The more I read, the more interested I became in getting a good real-time
implementation of buzz running in Sfx. Buzz really seems to be of core
utility in both subtractive and additive sythesis, and is ideal for use as a
source for bandwidth-limited saw waves, for example. Furthermore, moorer's
idea for using dsf synthesis as better, more controllable alternative to FM
synthesis really looks pretty practical these days on big fast machines with
poisonous amounts of memory.

Using a quick sine function purpose written for the buzz opcode in
conjunction with the closed-form equation, the total a-rate execution time
for buzz can be brought down into the 50-80 clock range. I currently have a
fully implemented buzz with +/- 1^-20 worst-case error running on Sfx that
executes at about this speed.

However, there are a number of definition problems that I see in the buzz
opcode as currently defined that I wished to raise.

The choice of cos vs sin as the trig function for buzz.
 ---------------------------

The choice of cos instead of sin in the functions that define buzz seem to
be an unfortunate one.

The original csound buzz operator takes a table that can be filled with
either sin or cos. Moorer's original conception of the DSF is based on the
identity that John Lazarro pointed out for the equation:

     SUM(k = 0..N) sin(phi + k*beta)

which can be expressed in a reasonably compact closed form.
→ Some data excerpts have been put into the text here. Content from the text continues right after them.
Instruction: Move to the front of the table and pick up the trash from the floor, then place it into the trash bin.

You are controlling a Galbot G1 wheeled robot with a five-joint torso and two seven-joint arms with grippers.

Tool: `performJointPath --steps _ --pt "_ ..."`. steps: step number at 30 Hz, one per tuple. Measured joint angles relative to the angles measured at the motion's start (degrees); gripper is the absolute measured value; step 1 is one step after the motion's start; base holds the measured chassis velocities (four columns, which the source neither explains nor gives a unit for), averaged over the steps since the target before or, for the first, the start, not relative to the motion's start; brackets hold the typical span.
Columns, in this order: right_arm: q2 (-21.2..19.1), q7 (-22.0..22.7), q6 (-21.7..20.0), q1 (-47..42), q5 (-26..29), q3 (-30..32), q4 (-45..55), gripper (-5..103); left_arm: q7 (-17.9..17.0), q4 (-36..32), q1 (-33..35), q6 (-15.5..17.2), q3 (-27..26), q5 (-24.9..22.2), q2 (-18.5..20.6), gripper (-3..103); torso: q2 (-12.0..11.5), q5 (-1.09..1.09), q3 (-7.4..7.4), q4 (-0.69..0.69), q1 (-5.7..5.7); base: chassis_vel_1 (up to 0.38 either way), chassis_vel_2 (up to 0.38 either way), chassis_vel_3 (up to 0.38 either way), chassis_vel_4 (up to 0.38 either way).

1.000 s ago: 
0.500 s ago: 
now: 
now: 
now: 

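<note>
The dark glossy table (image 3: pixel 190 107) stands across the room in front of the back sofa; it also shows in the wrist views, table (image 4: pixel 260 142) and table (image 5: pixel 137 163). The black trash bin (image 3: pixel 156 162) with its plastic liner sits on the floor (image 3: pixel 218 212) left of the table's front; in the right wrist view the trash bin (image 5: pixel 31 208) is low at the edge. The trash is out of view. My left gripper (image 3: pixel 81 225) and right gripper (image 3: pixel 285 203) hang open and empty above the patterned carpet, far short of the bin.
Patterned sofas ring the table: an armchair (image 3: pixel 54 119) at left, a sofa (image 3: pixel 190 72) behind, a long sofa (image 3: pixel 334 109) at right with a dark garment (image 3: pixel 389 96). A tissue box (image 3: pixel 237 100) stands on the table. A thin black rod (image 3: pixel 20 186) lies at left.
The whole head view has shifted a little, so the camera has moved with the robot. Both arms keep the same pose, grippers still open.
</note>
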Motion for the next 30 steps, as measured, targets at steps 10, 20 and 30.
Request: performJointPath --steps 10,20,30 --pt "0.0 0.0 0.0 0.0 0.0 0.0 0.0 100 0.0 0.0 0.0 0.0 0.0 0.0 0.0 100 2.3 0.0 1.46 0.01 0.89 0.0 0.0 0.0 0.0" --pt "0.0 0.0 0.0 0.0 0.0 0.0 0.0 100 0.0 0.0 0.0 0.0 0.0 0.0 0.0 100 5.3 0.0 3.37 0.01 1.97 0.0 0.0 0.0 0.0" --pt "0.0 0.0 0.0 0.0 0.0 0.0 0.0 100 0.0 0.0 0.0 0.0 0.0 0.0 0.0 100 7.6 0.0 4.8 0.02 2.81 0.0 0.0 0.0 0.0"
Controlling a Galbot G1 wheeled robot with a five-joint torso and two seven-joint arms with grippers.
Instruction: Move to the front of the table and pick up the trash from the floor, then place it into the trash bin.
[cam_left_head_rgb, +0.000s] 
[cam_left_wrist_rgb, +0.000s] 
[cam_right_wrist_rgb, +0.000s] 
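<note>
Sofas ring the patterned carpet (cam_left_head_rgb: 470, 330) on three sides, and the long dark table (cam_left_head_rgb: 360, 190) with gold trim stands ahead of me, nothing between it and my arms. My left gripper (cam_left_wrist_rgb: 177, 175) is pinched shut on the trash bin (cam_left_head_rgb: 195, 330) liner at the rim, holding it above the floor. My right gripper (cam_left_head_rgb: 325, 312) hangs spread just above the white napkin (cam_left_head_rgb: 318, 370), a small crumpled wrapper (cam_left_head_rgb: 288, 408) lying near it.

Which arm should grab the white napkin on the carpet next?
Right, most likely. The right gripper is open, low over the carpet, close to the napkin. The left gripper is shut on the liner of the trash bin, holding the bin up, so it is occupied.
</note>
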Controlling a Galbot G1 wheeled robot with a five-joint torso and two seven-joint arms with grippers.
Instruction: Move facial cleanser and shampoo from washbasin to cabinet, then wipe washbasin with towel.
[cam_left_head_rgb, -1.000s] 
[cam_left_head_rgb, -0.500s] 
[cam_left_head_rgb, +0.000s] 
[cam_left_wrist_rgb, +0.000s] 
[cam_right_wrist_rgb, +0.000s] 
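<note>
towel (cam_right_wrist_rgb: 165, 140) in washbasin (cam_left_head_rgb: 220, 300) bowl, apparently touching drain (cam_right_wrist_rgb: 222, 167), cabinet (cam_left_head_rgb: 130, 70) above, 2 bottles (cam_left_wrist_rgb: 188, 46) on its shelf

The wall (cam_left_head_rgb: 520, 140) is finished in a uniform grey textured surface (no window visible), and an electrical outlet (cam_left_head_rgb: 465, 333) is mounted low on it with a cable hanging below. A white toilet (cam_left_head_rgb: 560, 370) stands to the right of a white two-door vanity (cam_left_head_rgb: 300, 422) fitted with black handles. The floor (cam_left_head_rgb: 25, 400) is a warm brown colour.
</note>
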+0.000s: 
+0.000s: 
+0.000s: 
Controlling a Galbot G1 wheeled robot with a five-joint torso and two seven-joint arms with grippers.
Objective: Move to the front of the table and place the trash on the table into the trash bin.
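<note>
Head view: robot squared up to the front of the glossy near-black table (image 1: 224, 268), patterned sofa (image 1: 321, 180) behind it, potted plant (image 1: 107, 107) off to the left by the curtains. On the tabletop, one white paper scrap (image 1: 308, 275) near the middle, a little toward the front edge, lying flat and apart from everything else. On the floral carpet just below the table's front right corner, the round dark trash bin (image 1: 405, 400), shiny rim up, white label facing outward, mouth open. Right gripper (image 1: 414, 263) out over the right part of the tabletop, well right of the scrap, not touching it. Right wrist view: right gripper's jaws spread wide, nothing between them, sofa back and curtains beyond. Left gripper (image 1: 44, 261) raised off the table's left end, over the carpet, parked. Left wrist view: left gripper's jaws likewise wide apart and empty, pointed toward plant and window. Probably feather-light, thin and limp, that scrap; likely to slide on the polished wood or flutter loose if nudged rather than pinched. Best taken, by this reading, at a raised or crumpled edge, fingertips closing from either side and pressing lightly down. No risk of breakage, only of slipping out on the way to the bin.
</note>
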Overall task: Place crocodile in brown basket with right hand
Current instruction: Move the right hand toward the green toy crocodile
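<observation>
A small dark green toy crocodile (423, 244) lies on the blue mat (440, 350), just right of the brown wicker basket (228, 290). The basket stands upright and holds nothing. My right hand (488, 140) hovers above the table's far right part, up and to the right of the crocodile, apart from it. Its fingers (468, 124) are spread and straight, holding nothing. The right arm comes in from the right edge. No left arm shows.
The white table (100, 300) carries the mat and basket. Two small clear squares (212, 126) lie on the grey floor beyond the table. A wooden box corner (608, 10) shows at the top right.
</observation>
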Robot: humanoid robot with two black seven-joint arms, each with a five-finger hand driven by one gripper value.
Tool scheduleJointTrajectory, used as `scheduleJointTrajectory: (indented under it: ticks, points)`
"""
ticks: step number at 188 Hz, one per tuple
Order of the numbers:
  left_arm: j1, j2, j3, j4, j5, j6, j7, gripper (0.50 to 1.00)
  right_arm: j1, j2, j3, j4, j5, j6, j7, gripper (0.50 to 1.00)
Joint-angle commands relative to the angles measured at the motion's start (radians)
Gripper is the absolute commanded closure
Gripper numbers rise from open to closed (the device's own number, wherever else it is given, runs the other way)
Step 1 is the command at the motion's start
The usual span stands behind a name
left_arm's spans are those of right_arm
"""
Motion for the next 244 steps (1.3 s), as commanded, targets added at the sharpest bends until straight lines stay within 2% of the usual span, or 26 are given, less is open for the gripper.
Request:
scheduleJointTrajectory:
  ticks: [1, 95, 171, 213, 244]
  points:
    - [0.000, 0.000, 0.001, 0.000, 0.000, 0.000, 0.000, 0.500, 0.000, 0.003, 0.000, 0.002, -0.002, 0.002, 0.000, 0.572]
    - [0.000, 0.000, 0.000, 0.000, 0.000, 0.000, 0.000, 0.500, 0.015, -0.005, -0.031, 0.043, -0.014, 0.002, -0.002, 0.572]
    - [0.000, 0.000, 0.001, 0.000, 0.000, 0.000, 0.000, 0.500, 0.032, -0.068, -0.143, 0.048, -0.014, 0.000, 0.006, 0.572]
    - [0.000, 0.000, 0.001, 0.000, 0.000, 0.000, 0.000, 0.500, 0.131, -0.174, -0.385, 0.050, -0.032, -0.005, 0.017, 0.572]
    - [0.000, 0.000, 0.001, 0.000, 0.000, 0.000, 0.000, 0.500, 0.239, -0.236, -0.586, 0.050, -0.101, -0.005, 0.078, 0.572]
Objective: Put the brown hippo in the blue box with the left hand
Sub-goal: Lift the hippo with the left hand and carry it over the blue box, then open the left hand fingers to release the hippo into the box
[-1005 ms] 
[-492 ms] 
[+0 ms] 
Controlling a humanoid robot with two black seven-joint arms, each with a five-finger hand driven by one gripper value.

Moorer is clearly concious that both phi and beta should be functions of
time. Also implicit in this identity is that the sum of sins can be
converted to sum of cosines by setting phi to (PI/2+T*tau). Thus the
identity can be used to generate both sin and cos series. Furthermore, the
Moorer
form can be used to generate, for example, only odd harmonics, or only even
harmonics, by selecting appropraite substitutions for phi and beta.

Does it matter? Yes it does, as immediately becomes apparent of you look at
the output of buzz. First, the sum of cosines generates odd functions that
can be typically characterised as a single upward spike in each cps
period when rolloff is positive. The shape varies according to input
parameters, but the basic shape is the same. Generally, the more harmonics
used, the narrower the spike. This is admittedly useful for
things like a buzz sound source for vocal tract modelling since it
approximates the actual sound output of a vocal fold fairly well. However,
computationally, it really sucks. For high-order harmonics, the spike tends
to get narrower and narrower, causing untold grief for audio processing
algorithms operating in discrete time domain. Typical output is a single or
double-sample spike with a little ringing around the edges. The sharp spike
is really nasty, though. Note that those sharp spikes are *particularly*
ugly in tables where it's very easy for an oscil sweep through the table to
behave irregularly around the spiked sample.

If definition of buzz is converted to use sin instead of cos, then not only
is the resulting function odd and hence symetrical around zero output (not
true of the cos version), but the sharp spikes are spread out in time,
making it easier to do digital processing of the output.

Even better than buzz would be to provide a core opcode that exposes the phi
and alpha
values of the moorer identity.

Something like this would be good:

   aopcode dsf(
        ivar phase, // 0.. 1. The constant phase added to phi.
        ksig cpsPhi,
        ksig nHarm,
        ksig cpsBeta,
       ksig rolloff
       );

The output of the opcode is:

    SUM(k = 0.. nHarm) sin(2*PI*phase + phasor(cpsPhi)*2*PI +
phasor(k*cpsBeta)*2*PI);

Consider the following examples:

    dsf(0.5, cps*5, 7, cps, 0.5) // harmonics 5 to 12 of cps. cos series.
    dsf(0.5, cps, 0, cps*2, 0.5) // Odd harmonics only.
    dsf(0.0, cps, 5, cps, 0.5) // Harmonics 1 to 6. sin series.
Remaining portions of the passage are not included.